In particular, while training with data from 2019, all the boosting algorithms obtain better performances than random forest (0.78-0.79 AUC vs 0.76). This dramatically changes, when I train a model on 2017 or 2018 data for 2020. This data is slightly out of distribution, as there is for sure label shift and data is quite different. (and the learned models' feature importances/PdP are quite different between the years). But here Random Forest still learns to generalize decently (for 2020 data we have a AUC of 0.704 if trained on 2017 and 0.706 if trained on 2018), while the boosting algorithms have on average worse performance, with a big difference for LightGbm between the two datasets ( For 2017 Xgboost 0.567, LGBM, 0.565, Catboost 0.639, EBM 0.521; for 2018 Xgboost 0.661, LightGBM 0.734 (??), Catboost 0.639, EBM 0.685).

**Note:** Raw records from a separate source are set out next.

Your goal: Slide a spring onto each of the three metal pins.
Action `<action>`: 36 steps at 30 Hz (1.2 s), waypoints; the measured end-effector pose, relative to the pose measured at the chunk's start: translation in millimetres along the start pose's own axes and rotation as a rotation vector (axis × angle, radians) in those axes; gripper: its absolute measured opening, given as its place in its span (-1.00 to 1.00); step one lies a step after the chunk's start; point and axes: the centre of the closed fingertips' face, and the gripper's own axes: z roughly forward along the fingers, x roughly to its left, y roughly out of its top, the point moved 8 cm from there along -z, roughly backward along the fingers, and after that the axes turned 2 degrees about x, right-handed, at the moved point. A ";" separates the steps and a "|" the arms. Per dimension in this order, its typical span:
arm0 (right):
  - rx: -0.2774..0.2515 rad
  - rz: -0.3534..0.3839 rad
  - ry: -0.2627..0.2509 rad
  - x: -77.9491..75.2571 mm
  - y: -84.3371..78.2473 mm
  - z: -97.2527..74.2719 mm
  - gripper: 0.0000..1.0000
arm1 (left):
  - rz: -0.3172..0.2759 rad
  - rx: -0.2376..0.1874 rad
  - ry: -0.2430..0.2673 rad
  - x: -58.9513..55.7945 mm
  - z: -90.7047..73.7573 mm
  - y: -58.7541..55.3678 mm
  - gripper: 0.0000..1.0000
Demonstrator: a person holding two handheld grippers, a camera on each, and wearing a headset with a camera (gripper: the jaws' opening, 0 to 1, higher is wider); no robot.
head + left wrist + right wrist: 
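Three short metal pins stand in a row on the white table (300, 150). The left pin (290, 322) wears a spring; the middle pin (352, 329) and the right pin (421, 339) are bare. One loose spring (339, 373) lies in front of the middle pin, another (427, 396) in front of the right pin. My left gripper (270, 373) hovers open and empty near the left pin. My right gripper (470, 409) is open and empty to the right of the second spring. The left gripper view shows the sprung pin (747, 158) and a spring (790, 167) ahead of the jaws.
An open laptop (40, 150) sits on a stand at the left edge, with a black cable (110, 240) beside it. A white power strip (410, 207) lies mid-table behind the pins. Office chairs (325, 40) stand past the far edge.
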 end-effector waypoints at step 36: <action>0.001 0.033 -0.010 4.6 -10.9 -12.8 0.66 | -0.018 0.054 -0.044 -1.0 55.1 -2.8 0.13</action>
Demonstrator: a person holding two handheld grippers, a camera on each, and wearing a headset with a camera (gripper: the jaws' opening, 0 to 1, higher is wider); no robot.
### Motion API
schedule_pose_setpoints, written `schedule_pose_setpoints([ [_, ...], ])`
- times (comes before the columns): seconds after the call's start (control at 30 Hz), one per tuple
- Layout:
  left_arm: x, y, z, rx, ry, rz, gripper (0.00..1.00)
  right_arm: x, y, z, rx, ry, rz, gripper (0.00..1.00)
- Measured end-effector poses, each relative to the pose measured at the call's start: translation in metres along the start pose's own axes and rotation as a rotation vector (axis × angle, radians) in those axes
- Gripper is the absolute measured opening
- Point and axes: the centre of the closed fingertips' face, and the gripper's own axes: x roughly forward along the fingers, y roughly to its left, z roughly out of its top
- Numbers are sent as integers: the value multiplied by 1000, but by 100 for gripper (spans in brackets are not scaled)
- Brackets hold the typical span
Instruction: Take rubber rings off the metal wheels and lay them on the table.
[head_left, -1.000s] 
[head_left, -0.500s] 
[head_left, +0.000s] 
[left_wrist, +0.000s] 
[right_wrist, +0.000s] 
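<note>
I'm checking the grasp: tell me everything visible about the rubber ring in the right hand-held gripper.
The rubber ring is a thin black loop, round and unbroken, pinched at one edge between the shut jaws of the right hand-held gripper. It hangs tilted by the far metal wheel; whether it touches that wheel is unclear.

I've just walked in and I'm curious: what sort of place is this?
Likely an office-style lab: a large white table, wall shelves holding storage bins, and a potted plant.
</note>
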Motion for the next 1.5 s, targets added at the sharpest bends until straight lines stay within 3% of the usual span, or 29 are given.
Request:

Provided I have not performed extensive hyperparameter tuning and further testing and this might be a really particular case dependent on data and hyperparameters, still, I was wondering:
Does there exist some literature (I cannot find) on the robustness out of distribution of Random Forest vs Boosting algorithms which might explain this behavior?
Because intuitively, it might make sense that the variance reduction obtained by bagging would help even out of distribution, as some learners might still have learnt something relevant, but I am not sure it is enough.
PS As a sanity check I also tried with a logistic regression and a gaussian NB, which have the same consistent decrease in performance (0.7 to 0.45-0.6).